トランスラピッド計画が中止となった理由はいくつかある。大きな理由の一つは費用対効果が十分ではなかったという点で、国民の納得を得られなかったからだ。建設費は、計画段階では約45億ユーロだったものから約75億ユーロ(いずれも当時の値段をユーロに換算)へと高騰していたが、その建設費を十分に賄えるだけの利用が見込めないと言われた。また未知の技術へ多額の投資をするくらいなら、既存の鉄道を高速運転可能な高規格へ改良するほうが、十分に投資効果が見込めるとされ、実際、トランスラピッド計画が中止になった後、両都市間の在来線は230キロ運転が可能な路線へと生まれ変わり、現在は概ね1時間45分~2時間程度で結ばれている。

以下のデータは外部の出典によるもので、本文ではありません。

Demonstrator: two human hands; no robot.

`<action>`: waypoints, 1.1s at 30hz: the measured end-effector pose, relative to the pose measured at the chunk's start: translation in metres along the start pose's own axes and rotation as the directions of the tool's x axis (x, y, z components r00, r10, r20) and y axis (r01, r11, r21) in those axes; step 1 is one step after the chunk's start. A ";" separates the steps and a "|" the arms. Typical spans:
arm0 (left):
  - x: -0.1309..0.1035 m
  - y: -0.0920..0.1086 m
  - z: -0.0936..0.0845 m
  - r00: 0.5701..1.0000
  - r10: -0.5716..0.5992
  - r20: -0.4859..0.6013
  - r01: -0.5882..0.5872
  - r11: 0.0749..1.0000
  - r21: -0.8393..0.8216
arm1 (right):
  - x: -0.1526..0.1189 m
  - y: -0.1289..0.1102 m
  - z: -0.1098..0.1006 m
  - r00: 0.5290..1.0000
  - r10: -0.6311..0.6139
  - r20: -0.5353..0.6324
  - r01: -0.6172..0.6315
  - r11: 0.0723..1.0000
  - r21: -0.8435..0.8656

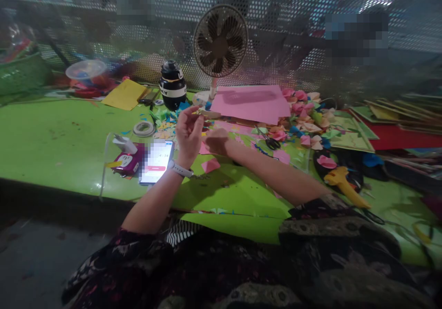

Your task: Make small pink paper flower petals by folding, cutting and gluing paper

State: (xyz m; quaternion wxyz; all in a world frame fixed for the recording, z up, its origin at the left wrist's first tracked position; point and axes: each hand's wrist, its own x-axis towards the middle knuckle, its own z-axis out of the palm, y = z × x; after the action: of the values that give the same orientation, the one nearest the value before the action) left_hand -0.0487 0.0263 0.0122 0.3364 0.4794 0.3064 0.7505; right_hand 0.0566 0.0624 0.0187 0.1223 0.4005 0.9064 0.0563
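My left hand (pixel 189 131) is raised over the green table, palm partly turned toward the right, fingers bent; I make out nothing in it. Just right of it, my right hand (pixel 217 142) is curled low over paper scraps, and its fingertips are hidden, so whatever it holds cannot be seen. A folded pink paper piece (pixel 210 164) lies on the table below my hands. Behind them are small coloured scraps (pixel 165 127) and a stack of pink sheets (pixel 250 102). Black scissors (pixel 272 143) lie to the right of my right hand.
A lit phone (pixel 162 161), a purple box (pixel 128 161) and a tape roll (pixel 144 128) are at the left. A fan (pixel 220 42) and a black bottle (pixel 173 88) stand behind. Paper flowers (pixel 304 108) and a yellow glue gun (pixel 347 187) lie at the right.
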 end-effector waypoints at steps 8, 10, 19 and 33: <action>0.002 0.002 0.001 0.999 -0.025 -0.033 0.025 1.000 0.001 | -0.021 0.021 -0.016 0.971 0.130 -0.201 -0.095 0.980 0.173; 0.002 0.001 0.000 0.998 -0.051 -0.038 0.052 0.999 0.013 | -0.029 0.027 -0.022 0.966 0.152 -0.211 -0.098 0.965 0.244; -0.011 -0.003 0.001 0.705 -0.642 0.301 0.662 0.748 0.044 | -0.093 0.019 -0.016 0.855 0.133 -0.501 -0.081 0.989 0.124; -0.030 -0.003 0.017 0.580 -0.694 0.426 0.767 0.642 0.002 | -0.145 0.027 0.040 0.768 0.040 -0.639 0.053 0.991 0.125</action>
State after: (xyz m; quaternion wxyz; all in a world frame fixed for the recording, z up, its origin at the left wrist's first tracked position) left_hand -0.0229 0.0069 0.0002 0.7122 0.4150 0.3335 0.4576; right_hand 0.1807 -0.0263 0.0111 -0.2207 0.3615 0.8969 0.1270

エネルギー消費が通常の鉄道より高くなり、時代に逆行しているという意見もすでに多く出ている。メーカーのシーメンスは、エネルギー消費が従来のICEと比べて約30%低く、効率的だと説明していたが、ドイツ国内の専門組織が調査した結果、それは乗客がすべての座席に着席し(乗車率100%)、300キロ以上の速度で長距離を巡行した場合の数値で、より現実的な数値である、ICEなど長距離列車の平均的な乗車率である50%程度で、かつドイツの主要都市間の平均的な距離(概ね100~300キロ)であれば、乗客一人当たりに対するエネルギー消費量はICEを上回ると指摘している。加減速をする過程におけるエネルギーの消費量は、ICEより数%~状況によっては倍以上に膨れ上がるため、とりわけ短区間において加減速を繰り返すような状況下では、やはりエネルギー消費量が増大する。国内全域に中小規模の都市が点在するドイツのような国では、エネルギー消費量の増大は避けられない。ベルリン~ハンブルク間は直線距離で約250キロだが、中間に駅を設けないとしても、十分に長距離と呼べるような距離ではない。

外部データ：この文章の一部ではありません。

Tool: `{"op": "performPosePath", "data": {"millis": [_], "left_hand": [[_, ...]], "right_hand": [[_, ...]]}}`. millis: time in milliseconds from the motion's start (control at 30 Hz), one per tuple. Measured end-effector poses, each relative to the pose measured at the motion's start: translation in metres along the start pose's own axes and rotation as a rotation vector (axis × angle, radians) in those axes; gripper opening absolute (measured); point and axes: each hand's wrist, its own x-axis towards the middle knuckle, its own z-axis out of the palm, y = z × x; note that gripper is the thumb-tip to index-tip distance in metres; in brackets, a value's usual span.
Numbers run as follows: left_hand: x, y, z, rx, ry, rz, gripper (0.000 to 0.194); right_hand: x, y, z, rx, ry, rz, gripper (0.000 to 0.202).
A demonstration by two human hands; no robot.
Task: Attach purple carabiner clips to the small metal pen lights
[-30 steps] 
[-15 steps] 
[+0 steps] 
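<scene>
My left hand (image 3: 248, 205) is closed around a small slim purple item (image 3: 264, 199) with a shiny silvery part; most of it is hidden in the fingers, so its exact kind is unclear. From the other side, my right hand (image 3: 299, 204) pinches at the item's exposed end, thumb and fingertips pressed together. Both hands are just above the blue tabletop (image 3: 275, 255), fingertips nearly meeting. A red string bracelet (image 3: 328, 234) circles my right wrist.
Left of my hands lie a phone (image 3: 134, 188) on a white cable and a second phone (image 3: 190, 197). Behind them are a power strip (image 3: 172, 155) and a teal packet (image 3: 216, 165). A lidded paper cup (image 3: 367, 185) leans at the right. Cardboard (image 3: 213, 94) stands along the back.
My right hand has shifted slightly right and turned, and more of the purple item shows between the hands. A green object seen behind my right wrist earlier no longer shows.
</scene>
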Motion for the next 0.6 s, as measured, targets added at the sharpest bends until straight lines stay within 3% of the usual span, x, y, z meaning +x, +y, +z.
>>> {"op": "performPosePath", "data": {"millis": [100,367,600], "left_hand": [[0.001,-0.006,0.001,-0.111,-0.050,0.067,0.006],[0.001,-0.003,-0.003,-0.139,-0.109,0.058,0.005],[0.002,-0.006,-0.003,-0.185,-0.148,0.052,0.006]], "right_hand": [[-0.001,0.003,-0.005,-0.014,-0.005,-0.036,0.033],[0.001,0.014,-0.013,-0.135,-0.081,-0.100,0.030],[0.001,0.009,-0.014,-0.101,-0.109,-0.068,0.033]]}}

ドイツ環境保護団体からの委託で調査を行った、ミュンヘンにあるコンサルティング会社、フィーレック・レスラー社の試算では、ドイツ国内の都市間で運転した場合のエネルギー消費量は、通常の鉄道との比較で3倍にもなるという調査結果が出ていた。トランスラピッドは、ベルリン~ハンブルク間以外にも、ミュンヘン空港アクセスなど数か所で実用化へ向けた検討が行われていたが、いずれも同じ理由で建設は中止となっている。